It should be easy to see that player $i$ can force a visit from $A$ to $U$ by a positional strategy.

The algorithm for solving parity games that we consider here is called the recursive algorithm for parity games. It is based on a recursive descent in the number of priorities. The base case is the empty game. Assume now that the game $G$ is not empty and let $p$ be the largest priority occurring. Let $i$ be the player “owning” the priority, i.e. $i = p \mod 2$. Let $U$ be the set of nodes with priority $p$. It is easy to see that every play that visits $U$ infinitely often is won by player $i$, because the largest priority occurring is $p$. So consider $U$ to be a “good” region for player $i$. We can even extend $U$ to a potentially larger good region by building the $i$-attractor $A = Attr_i(U)$. Every play that visits $A$ infinitely often is won by player $i$.

The question remains whether $i$ can enforce infinitely many visits to $A$. In order to answer that question, we consider the game $G’ = G \setminus A$ in which all $A$-nodes and $A$-edges have been removed. Note that the arena $G’$ is total again only due to the fact that $A$ is an attractor. By recursion, we solve $G’$ and obtain a partition into winning sets for both players $W_i’$ and $W_{1-i}’$.

There are two cases now. The easy one is $W_{1-i}’ = \emptyset$, i.e. player $1-i$ can’t win anything in the sub game G’. In that case, player $i$ wins from every node in $G$, because if player $1-i$ decides to visit $A$ infinitely often, player $i$ wins by forcing the visits to $U$, and if player $1-i$ decides to visit $A$ only finitely often, player $i$ wins by induction. It is easy to see by induction that this can be done with a positional strategy.

The other case is $W_{1-i}’ \not= \emptyset$. Here, we only we only know for sure that player $1-i$ can win on $W_{1-i}’$ as there is no player $i$ escape from $W_{1-i}’$ to $A$ (because $A$ is an attractor already). So what can we do now? We enlarge $W_{1-i}’$ again by computing the $1-i$-attractor $B = Attr_{1-i}(W_{1-i}’)$. It is immediate to see that player $1-i$ wins on $B$ with a positional strategy. We consider a second sub game $G” = G \setminus B$ and solve it recursively again. We obtain a partition into winning sets $W_i”$ and $W_{1-i}”$, which we can use to define the winning sets for $G$, i.e. $W_i := W_i”$ and $W_{1-i} := W_{1-i}” \cup B$.

I’ve updated the respective Wikipedia article as well where you can find a pseudocode outline of the algorithm.

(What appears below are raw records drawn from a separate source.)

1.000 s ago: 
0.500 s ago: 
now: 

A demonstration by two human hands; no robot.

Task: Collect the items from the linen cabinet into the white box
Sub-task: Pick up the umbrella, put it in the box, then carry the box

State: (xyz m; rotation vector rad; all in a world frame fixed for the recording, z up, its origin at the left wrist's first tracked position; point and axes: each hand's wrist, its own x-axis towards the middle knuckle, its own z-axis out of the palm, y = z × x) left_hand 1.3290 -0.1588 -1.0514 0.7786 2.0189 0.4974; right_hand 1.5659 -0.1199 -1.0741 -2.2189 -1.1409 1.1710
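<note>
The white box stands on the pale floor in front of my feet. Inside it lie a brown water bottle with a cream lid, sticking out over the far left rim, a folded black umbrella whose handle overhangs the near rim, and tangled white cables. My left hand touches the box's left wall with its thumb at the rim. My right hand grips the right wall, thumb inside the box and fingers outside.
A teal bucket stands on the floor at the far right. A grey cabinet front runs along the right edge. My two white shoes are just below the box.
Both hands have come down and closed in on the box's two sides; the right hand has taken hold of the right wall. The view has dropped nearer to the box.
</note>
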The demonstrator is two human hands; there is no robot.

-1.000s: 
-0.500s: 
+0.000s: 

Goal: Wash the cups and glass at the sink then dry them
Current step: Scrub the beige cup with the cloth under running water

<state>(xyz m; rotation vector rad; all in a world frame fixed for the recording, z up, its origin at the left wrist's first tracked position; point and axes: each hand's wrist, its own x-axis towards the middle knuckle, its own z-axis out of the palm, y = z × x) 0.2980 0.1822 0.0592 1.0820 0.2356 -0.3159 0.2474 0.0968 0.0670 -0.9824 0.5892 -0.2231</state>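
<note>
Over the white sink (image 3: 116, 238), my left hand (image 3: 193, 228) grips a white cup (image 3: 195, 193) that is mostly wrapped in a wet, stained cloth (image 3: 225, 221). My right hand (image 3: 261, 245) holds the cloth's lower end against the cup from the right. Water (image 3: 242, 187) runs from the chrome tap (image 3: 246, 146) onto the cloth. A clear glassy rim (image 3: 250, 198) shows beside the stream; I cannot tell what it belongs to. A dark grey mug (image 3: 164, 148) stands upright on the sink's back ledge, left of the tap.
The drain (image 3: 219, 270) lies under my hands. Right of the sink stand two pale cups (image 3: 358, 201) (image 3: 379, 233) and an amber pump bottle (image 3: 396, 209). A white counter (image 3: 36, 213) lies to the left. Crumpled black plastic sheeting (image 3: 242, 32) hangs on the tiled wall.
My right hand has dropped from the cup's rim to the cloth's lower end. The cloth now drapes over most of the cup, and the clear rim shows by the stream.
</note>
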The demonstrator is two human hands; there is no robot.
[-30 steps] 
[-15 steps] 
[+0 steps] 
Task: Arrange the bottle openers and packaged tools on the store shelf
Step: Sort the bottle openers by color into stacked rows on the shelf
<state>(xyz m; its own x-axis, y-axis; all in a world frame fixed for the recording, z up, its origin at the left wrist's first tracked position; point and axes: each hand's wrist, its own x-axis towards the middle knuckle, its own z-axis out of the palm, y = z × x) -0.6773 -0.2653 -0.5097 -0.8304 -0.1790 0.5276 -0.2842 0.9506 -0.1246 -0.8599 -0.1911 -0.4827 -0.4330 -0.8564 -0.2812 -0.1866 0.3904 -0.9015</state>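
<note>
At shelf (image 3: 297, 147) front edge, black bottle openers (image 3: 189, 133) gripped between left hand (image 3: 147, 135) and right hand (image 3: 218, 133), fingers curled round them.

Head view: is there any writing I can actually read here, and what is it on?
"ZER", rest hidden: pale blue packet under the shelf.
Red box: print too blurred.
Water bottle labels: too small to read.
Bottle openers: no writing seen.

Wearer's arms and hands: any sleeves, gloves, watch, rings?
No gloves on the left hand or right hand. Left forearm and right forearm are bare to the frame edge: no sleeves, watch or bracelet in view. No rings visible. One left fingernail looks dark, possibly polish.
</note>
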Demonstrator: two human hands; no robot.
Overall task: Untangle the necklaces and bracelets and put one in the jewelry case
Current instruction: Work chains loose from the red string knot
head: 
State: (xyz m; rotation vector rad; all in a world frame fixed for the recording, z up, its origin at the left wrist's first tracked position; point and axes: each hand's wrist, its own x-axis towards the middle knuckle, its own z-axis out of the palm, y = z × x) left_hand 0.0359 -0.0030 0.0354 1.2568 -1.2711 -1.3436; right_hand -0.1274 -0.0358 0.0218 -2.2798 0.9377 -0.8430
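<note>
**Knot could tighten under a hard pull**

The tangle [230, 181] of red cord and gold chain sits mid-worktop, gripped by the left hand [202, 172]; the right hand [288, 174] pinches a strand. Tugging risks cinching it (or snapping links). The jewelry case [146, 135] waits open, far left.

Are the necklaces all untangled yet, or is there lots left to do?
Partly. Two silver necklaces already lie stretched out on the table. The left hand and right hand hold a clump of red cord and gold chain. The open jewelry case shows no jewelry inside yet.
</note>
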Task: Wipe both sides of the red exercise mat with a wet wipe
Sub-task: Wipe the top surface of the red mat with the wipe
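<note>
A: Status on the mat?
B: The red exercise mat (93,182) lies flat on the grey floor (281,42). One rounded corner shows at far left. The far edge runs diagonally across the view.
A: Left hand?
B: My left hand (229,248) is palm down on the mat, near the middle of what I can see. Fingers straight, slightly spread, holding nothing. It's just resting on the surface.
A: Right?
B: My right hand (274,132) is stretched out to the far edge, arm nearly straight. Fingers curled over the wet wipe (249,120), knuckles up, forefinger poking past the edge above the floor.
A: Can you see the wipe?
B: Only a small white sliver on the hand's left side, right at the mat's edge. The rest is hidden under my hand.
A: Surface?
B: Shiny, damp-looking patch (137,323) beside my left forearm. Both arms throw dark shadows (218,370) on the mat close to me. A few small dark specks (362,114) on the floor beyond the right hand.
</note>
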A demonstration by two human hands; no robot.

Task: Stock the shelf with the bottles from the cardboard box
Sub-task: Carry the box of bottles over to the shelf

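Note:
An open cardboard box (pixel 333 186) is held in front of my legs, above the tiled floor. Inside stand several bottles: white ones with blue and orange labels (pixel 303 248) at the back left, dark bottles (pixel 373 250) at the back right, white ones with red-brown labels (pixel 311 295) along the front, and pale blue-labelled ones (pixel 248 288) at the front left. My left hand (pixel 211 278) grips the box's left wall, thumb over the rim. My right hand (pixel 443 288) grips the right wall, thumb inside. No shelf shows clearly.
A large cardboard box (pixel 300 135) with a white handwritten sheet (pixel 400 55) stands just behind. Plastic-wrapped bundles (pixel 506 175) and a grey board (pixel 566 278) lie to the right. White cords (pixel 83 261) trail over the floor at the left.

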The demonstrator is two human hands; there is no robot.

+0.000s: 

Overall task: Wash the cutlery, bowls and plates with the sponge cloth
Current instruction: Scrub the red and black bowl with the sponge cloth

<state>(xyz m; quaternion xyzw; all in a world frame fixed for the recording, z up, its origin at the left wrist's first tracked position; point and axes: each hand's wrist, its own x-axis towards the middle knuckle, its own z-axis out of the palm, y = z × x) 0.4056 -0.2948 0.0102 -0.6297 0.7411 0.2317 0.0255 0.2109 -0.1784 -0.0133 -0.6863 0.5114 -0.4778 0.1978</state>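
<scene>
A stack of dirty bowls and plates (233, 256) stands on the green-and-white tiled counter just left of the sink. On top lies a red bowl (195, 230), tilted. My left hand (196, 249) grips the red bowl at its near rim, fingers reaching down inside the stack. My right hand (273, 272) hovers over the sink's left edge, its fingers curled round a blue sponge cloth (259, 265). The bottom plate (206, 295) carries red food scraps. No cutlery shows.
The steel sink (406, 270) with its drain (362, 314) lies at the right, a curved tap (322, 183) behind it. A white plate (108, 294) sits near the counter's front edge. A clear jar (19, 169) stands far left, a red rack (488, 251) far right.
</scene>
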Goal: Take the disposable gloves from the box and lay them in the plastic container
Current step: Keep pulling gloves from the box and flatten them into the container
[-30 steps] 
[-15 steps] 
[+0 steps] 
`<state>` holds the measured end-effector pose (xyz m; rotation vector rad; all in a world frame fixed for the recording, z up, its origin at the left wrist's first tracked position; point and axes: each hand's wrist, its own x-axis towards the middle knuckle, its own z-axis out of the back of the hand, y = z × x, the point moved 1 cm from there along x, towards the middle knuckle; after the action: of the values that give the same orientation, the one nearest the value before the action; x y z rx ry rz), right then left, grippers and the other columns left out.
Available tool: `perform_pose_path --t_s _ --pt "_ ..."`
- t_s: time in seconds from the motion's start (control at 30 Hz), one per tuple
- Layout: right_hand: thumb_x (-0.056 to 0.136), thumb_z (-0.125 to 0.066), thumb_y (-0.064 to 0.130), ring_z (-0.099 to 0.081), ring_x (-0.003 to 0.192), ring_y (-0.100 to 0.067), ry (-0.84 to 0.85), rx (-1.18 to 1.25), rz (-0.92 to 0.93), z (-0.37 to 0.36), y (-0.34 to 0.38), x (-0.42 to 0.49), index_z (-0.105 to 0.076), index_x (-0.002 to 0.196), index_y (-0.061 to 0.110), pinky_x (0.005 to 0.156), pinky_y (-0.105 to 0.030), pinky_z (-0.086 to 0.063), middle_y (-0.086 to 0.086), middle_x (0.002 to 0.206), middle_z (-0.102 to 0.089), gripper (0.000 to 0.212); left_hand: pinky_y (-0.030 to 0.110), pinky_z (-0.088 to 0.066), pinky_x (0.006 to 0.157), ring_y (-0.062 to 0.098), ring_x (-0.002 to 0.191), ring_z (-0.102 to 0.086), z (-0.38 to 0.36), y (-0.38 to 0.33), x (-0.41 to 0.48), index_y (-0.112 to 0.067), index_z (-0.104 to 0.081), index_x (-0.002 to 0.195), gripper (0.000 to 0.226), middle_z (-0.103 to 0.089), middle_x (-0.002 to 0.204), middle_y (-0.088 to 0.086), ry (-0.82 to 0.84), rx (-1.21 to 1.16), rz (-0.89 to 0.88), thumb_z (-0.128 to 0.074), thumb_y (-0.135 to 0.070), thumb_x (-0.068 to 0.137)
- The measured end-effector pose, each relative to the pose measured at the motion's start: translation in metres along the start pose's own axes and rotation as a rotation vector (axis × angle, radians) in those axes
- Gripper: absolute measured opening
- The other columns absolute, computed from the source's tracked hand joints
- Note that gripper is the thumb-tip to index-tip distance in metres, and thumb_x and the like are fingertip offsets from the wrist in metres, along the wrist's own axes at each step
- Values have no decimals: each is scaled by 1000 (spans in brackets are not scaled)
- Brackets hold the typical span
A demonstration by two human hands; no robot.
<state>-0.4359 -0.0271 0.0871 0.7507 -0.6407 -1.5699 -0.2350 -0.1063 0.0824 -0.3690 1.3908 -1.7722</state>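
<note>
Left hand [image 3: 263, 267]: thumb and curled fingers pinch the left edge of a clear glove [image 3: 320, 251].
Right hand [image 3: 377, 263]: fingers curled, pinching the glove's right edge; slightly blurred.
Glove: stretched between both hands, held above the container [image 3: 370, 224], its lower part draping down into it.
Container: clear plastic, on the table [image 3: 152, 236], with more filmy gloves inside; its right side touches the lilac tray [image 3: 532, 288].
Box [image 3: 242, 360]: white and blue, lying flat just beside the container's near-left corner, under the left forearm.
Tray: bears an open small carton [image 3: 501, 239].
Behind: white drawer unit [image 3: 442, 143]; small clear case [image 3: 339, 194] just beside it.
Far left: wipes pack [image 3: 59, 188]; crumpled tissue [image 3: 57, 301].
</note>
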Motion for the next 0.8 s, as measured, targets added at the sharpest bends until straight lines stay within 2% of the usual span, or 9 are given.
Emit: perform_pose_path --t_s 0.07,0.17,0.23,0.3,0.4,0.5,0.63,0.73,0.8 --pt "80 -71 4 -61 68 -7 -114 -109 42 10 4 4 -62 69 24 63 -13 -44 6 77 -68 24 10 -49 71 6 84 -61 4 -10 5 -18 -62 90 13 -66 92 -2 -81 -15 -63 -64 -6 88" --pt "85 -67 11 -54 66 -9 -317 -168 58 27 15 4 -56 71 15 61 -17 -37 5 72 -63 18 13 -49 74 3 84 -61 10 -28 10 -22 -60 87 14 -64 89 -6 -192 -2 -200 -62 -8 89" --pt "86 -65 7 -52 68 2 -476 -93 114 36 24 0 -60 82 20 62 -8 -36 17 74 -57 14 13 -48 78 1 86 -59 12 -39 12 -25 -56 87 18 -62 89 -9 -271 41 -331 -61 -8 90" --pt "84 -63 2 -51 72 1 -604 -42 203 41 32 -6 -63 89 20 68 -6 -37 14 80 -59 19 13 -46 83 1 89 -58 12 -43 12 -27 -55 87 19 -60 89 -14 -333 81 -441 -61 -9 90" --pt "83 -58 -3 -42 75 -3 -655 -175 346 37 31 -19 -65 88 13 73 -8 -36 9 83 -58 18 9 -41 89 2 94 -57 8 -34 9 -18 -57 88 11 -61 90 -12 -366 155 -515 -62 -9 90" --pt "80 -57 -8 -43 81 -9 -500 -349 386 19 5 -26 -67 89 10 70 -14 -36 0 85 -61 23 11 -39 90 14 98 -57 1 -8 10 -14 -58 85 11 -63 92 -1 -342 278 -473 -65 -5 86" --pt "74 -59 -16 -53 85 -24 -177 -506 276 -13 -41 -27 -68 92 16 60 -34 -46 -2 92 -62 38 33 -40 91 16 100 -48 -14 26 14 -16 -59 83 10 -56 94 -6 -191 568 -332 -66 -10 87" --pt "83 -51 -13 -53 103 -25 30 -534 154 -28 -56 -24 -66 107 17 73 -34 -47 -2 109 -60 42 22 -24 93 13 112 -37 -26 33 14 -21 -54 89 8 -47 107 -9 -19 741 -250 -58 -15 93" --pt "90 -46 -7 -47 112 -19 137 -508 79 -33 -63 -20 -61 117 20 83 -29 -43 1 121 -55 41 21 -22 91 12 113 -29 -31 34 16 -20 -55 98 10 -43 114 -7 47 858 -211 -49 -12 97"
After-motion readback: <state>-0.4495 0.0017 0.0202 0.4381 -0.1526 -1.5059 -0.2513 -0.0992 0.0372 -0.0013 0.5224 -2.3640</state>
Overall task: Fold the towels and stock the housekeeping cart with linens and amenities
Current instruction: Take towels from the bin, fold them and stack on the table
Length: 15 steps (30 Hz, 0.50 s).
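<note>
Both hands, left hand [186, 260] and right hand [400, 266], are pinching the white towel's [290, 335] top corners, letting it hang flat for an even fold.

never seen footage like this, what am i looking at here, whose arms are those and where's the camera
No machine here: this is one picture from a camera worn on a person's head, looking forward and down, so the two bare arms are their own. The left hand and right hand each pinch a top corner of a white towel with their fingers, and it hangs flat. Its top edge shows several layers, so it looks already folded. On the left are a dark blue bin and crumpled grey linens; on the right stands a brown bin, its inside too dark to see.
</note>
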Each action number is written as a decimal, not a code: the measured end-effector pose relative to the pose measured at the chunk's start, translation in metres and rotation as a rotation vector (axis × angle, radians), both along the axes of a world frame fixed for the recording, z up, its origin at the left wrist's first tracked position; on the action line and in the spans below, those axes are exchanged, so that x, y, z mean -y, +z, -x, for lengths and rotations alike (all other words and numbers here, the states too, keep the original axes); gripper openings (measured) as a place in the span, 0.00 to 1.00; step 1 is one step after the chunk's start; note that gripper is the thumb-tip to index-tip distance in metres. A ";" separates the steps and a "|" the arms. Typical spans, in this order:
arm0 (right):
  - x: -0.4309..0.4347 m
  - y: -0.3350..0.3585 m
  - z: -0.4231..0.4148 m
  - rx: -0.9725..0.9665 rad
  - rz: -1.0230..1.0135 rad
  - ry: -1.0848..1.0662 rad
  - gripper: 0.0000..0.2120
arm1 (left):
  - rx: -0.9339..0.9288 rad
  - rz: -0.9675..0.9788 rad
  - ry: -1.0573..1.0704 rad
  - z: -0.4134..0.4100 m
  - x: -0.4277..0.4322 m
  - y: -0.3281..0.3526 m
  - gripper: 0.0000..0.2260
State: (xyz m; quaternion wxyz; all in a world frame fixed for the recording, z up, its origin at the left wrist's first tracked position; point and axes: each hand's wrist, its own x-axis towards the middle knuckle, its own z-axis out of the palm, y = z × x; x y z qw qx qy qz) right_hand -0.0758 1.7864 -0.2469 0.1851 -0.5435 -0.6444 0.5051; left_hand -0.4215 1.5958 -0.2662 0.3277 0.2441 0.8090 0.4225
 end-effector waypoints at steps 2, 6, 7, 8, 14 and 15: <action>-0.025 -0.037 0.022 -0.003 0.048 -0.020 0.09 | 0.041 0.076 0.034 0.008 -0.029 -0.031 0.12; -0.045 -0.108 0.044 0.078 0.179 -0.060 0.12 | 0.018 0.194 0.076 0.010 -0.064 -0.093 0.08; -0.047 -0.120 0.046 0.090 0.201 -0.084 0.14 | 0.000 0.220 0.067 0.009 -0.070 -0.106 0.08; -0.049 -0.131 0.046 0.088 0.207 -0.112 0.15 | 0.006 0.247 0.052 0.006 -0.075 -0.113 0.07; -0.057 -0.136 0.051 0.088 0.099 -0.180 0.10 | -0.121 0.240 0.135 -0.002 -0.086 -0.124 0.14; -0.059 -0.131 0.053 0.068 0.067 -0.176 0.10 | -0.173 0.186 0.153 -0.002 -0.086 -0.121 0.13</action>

The recursive algorithm is probably the most straight-forward algorithm for solving parity games. It can be easily seen that the algorithm is potentially exponential because of the two recursive descents and one can, in fact, provide a family of games on which the algorithm runs in exponential time. Interestingly, the algorithm is one of the fastest in practice. It also shows that all nodes of a parity game can be partitioned into the winning sets of both players and that they can win with a positional strategy on their respective winning sets.

The next post in this series will consider some interesting, seemingly simpler subclasses of parity games that would allow us to define a polytime algorithm for general parity games, given that we would have a polytime algorithm for one of the simpler classes.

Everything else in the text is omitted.